** What you will do **
Make an exact copy of the whole listing, but leave its pictures out.

** Input data **
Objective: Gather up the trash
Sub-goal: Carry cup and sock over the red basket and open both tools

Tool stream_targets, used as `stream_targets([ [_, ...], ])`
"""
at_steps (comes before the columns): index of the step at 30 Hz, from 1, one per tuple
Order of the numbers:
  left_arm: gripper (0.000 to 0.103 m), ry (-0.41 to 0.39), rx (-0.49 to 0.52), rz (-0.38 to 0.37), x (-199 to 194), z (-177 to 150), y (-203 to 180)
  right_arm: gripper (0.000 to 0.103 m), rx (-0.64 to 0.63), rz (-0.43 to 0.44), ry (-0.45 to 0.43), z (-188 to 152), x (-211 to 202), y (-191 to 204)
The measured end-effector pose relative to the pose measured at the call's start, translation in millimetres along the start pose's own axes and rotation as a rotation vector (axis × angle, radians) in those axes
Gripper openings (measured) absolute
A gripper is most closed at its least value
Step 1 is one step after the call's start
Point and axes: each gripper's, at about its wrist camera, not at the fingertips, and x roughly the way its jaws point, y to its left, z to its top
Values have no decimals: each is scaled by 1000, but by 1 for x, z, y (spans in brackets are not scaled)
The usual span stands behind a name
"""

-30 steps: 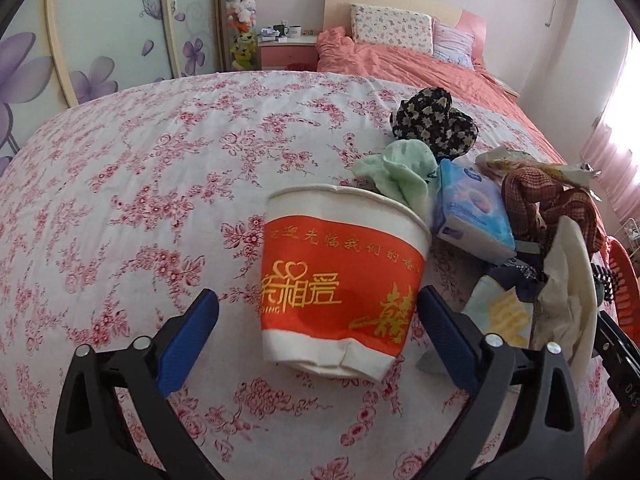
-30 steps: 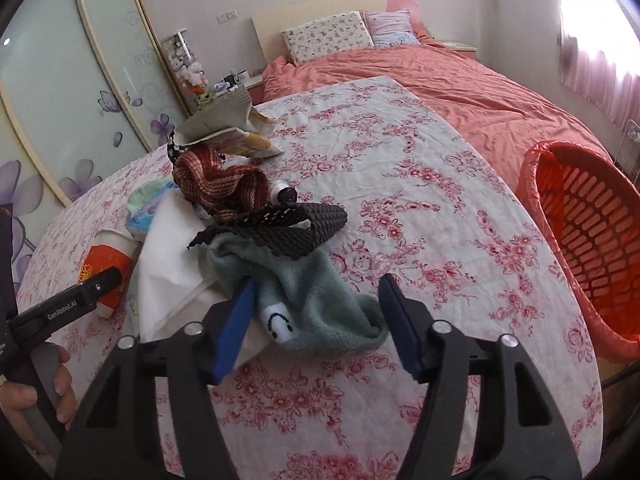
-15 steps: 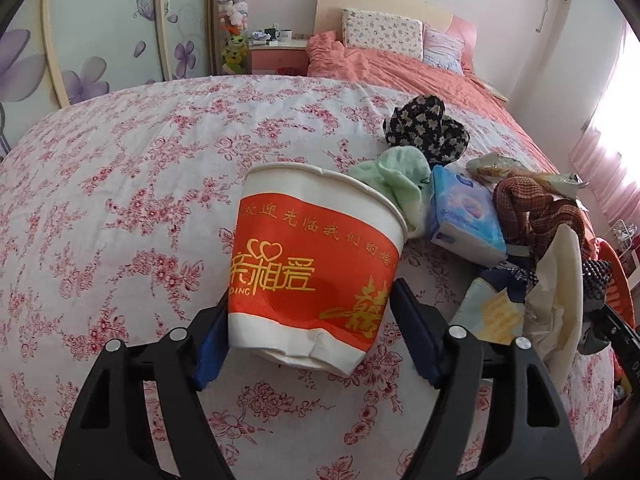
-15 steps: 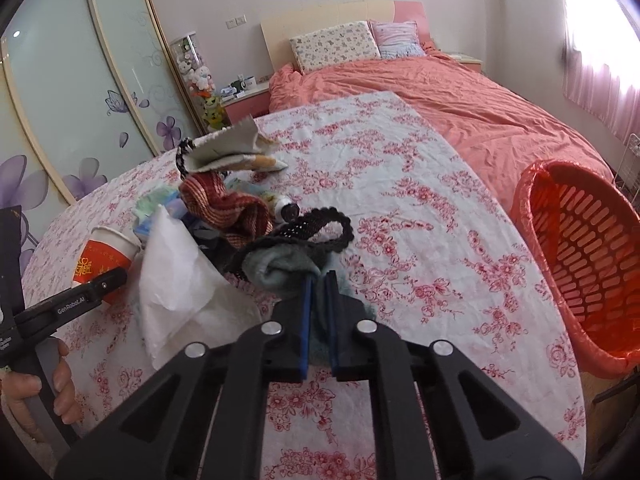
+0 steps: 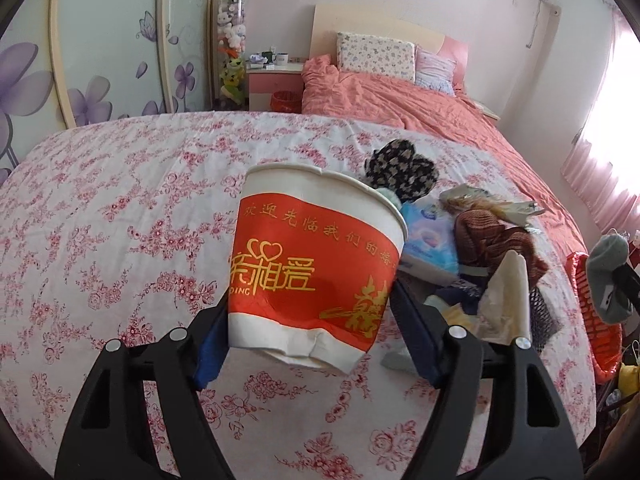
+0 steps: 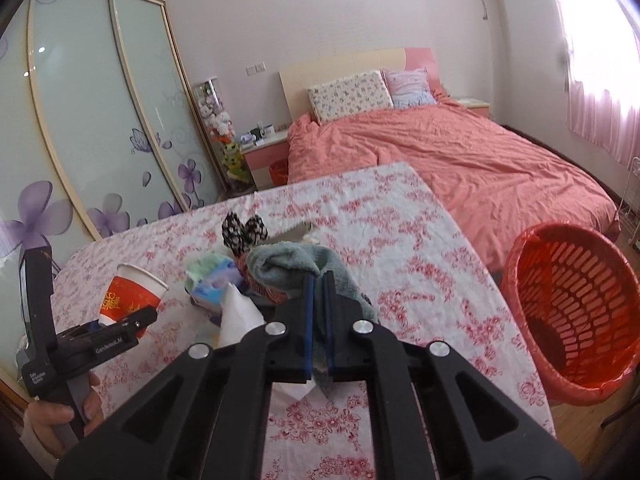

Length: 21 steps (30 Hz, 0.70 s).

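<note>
We had the left hand-held gripper (image 5: 308, 332) closed on the lower half of the red-and-white paper cup (image 5: 316, 268), one blue pad on each side, and the cup hung tilted, clear of the desk (image 5: 120, 220) with its flowered cloth. The wall near the base was already creased, so we judged the squeeze to be as hard as the thin paper would take; more pressure would likely fold it and let it slip.

Our right hand-held gripper (image 6: 317, 312) was pinched nearly closed on the grey-green sock (image 6: 288, 268), which bunched over the fingertips and sat raised above the pile. Left on the desk were a white tissue (image 6: 236, 312), a blue tissue pack (image 5: 428, 240), a brown checked cloth (image 5: 496, 240) and a black patterned cloth (image 5: 400, 168).

The orange basket (image 6: 576, 308) stood off the desk's right edge, well apart from both loads. To do this step well, we reckoned each load should travel high enough to clear the pile and the basket's rim and be let go only once squarely over the opening. The cup seemed best kept mouth-up until then; whether it held anything we could not tell. The sock's loose end could snag on the pile.
</note>
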Motion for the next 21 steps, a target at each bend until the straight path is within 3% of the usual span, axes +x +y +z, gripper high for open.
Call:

** Solved exercise **
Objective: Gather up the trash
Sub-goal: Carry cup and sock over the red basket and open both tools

Tool stream_targets, used as `stream_targets([ [_, ...], ])`
"""
at_steps (comes before the columns): index of the step at 30 Hz, from 1, one per tuple
Order of the numbers:
  left_arm: gripper (0.000 to 0.103 m), ry (-0.41 to 0.39), rx (-0.49 to 0.52), rz (-0.38 to 0.37), x (-199 to 194), z (-177 to 150), y (-203 to 180)
  right_arm: gripper (0.000 to 0.103 m), rx (-0.64 to 0.63), rz (-0.43 to 0.44), ry (-0.45 to 0.43), z (-188 to 152), x (-211 to 202), y (-191 to 204)
The measured end-effector pose relative to the pose measured at the call's start, translation in millimetres along the start pose's own axes and rotation as a rotation vector (axis × angle, radians) in those axes
Gripper openings (measured) absolute
A gripper is most closed at its least value
Step 1 is one step after the call's start
Point and axes: each gripper's, at about its wrist camera, not at the fingertips, and x roughly the way its jaws point, y to its left, z to its top
Values have no decimals: each is scaled by 1000, but by 1 for x, z, y (spans in brackets are not scaled)
The usual span stands behind a name
"""

-30 steps: 
-30 steps: 
-15 steps: 
-15 steps: 
+0 steps: 
+0 steps: 

Length: 21 steps (30 Hz, 0.70 s).

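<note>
We had the left hand-held gripper (image 5: 308, 332) closed on the lower half of the red-and-white paper cup (image 5: 316, 268), one blue pad on each side, and the cup hung tilted, clear of the desk (image 5: 120, 220) with its flowered cloth. The wall near the base was already creased, so we judged the squeeze to be as hard as the thin paper would take; more pressure would likely fold it and let it slip.

Our right hand-held gripper (image 6: 317, 312) was pinched nearly closed on the grey-green sock (image 6: 288, 268), which bunched over the fingertips and sat raised above the pile. Left on the desk were a white tissue (image 6: 236, 312), a blue tissue pack (image 5: 428, 240), a brown checked cloth (image 5: 496, 240) and a black patterned cloth (image 5: 400, 168).

The orange basket (image 6: 576, 308) stood off the desk's right edge, well apart from both loads. To do this step well, we reckoned each load should travel high enough to clear the pile and the basket's rim and be let go only once squarely over the opening. The cup seemed best kept mouth-up until then; whether it held anything we could not tell. The sock's loose end could snag on the pile.
</note>
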Motion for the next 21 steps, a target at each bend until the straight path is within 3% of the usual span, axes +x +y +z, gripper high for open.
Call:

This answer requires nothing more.